The Architecture Plan That Defined a Distributed S3 System
Introduction
In the course of building a horizontally scalable S3-compatible storage architecture for the Filecoin Gateway, there is a single message that stands as the pivotal moment where scattered exploration crystallized into a coherent design. Message 36 in the conversation captures the moment when an AI assistant, after conducting six separate deep-dive explorations into the existing codebase, synthesized everything into a comprehensive architecture document. This message—containing the assistant's reasoning and the command to write the file /home/theuser/gw/doc/architecture-horizontal-scale.md—represents the intellectual fulcrum of the entire development effort. It is the point at which raw investigation gave way to deliberate design, and where the blueprint for a distributed storage system was first committed to disk.
The Context: Six Explorations in Search of a Plan
To understand why this message was written, one must first understand the intense preparatory work that preceded it. The user had requested a horizontally scalable architecture for their Filecoin Gateway system, with specific requirements: stateless S3 frontend proxy nodes, independent Kuri storage nodes, a shared YCQL database for object placement tracking, multipart upload assembly across nodes, and read-after-write guarantees. These were not simple requests—they touched nearly every layer of the existing system.
The assistant responded by delegating four exploration tasks in parallel, each targeting a different aspect of the codebase. The first explored the S3 implementation, uncovering the layered architecture of HTTP API handlers, business logic, and storage backends. The second examined the CQL/YCQL schema, revealing the existing MultihashToGroup and CidGroups tables that would need to be extended.
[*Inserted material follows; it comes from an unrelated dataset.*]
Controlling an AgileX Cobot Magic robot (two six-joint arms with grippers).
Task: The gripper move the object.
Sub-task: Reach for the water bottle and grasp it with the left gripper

The third traced the multipart upload flow from initiation through part upload to final assembly. The fourth analyzed the blockstore interface, showing how data flows from S3 objects through the RIBS blockstore to storage groups.
Two additional explorations followed: one into YCQL capabilities and consistency levels, and another into the S3 server's routing and authentication structure. By the time the assistant reached message 36, it had accumulated an extraordinary depth of knowledge about the system—knowledge that needed to be distilled into a single coherent document.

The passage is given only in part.